CAFFERTY: It will be interesting to see, one, if he'll agree; and two, if he'll answer all the questions.

BLITZER: And these numbers may not be necessarily precise. But when -- before the scandal, when -- when he wasn't playing golf, maybe CBS would get about four million people watching. When he was playing, maybe 10 million people would be watching. You can only imagine what kind of ratings The Masters will get if he's right in the middle of things.

CAFFERTY: He has had the same impact on the ratings for televised golf that you've had on the broadcasting of televised news.

(LAUGHTER)

BLITZER: I think he's done quite -- quite a bit better than that.

Jack Cafferty, thank you.

I know I'll be watching.

Let's get to another big comeback right now. After a year of many, many delays, we possibly could see final passage of health care reform a little over a week from now. Key word -- possibly, if all goes as the Democrats and the White House would like.

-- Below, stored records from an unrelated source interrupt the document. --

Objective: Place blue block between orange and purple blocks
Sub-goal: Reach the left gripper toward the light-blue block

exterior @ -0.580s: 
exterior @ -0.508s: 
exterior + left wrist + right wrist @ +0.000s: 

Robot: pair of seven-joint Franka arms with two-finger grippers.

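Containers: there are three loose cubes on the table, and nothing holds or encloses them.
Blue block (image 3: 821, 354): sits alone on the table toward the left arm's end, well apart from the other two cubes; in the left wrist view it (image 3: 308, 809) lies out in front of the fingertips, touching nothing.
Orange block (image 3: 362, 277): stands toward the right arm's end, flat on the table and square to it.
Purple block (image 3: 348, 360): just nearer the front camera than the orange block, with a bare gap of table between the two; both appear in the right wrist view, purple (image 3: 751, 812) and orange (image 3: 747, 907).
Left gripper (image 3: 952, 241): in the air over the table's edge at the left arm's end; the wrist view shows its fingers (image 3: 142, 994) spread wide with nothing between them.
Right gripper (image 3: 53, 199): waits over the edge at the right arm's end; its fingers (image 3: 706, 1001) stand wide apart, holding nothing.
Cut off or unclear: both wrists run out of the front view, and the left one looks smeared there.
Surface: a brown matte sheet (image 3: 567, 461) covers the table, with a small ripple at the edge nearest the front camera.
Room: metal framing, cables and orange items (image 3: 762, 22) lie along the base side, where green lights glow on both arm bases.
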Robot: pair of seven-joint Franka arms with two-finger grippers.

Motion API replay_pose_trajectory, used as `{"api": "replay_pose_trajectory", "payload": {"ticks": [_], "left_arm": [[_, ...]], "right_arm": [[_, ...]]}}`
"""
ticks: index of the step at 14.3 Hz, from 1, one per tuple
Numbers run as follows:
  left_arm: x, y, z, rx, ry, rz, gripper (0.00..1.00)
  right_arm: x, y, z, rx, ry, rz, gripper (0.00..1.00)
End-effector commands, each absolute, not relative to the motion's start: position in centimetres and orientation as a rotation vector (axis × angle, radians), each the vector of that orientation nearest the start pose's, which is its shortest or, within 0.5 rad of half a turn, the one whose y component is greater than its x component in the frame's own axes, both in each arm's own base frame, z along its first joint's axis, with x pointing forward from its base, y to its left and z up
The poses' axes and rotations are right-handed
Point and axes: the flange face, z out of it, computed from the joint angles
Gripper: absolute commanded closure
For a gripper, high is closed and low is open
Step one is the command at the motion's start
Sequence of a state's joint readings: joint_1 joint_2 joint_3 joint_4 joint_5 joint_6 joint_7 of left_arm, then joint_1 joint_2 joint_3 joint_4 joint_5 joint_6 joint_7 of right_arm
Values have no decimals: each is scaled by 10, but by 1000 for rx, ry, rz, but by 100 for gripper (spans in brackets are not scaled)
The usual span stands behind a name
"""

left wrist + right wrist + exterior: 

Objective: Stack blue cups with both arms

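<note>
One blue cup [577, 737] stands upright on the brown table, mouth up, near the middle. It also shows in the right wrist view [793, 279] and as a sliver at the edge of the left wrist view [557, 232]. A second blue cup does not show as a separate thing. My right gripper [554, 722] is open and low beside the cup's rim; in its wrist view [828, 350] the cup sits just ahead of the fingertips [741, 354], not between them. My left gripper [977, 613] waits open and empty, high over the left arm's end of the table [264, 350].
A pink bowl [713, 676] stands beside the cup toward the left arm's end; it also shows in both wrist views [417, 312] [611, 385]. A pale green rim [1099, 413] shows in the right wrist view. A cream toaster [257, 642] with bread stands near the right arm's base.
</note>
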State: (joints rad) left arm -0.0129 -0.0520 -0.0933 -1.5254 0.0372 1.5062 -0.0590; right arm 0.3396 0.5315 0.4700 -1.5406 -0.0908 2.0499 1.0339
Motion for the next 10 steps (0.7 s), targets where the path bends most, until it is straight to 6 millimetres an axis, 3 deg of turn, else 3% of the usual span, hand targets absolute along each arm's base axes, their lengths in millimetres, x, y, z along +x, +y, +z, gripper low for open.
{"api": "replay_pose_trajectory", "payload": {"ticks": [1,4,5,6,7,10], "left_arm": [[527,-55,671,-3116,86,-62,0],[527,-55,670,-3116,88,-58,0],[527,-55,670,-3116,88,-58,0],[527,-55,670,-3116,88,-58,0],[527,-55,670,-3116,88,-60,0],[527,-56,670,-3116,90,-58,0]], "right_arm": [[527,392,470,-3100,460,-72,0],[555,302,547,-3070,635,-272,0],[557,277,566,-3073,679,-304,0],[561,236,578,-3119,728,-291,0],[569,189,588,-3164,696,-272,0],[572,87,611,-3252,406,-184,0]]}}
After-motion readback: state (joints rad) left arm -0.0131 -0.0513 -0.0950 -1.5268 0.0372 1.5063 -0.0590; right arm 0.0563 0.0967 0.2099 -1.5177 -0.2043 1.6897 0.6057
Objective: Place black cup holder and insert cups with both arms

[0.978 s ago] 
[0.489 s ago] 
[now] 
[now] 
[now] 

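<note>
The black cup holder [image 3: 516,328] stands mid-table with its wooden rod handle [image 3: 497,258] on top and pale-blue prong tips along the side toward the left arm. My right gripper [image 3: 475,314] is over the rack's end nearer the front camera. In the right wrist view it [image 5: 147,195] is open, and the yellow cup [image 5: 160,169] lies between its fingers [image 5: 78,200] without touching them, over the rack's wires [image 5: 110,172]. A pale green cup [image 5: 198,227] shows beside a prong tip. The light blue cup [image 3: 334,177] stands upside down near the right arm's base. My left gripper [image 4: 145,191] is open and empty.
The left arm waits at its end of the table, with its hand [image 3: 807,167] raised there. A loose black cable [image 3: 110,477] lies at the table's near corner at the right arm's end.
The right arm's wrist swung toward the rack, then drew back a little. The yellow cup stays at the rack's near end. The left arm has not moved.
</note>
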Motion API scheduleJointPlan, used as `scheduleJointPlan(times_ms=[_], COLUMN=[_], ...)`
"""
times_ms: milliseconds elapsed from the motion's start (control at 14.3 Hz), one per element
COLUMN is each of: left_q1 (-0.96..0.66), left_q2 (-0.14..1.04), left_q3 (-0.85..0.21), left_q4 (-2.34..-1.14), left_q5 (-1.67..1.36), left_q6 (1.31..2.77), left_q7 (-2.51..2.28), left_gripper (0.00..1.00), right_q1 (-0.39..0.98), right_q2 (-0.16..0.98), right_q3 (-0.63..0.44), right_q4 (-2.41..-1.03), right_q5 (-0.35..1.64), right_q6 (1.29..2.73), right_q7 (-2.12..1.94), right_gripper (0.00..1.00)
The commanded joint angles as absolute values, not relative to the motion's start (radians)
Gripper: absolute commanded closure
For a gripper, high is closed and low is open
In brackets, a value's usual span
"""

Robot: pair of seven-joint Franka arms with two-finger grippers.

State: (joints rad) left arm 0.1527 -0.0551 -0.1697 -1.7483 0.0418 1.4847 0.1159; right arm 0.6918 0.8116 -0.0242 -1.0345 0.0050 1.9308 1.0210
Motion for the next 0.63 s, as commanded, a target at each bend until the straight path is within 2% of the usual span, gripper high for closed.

Let's bring in our senior political analyst, David Gergen -- David, just tie up this whole notion on this so-called reconciliation bill, the amendments, the chains, the Senate version. They're now going to throw in revising student loans.

What does that have to it with health care reform?

Is this something we should be concerned about?

DAVID GERGEN, CNN SENIOR POLITICAL ANALYST, FORMER PRESIDENTIAL ADVISER: Well, it's a very significant program, Wolf. And -- and it...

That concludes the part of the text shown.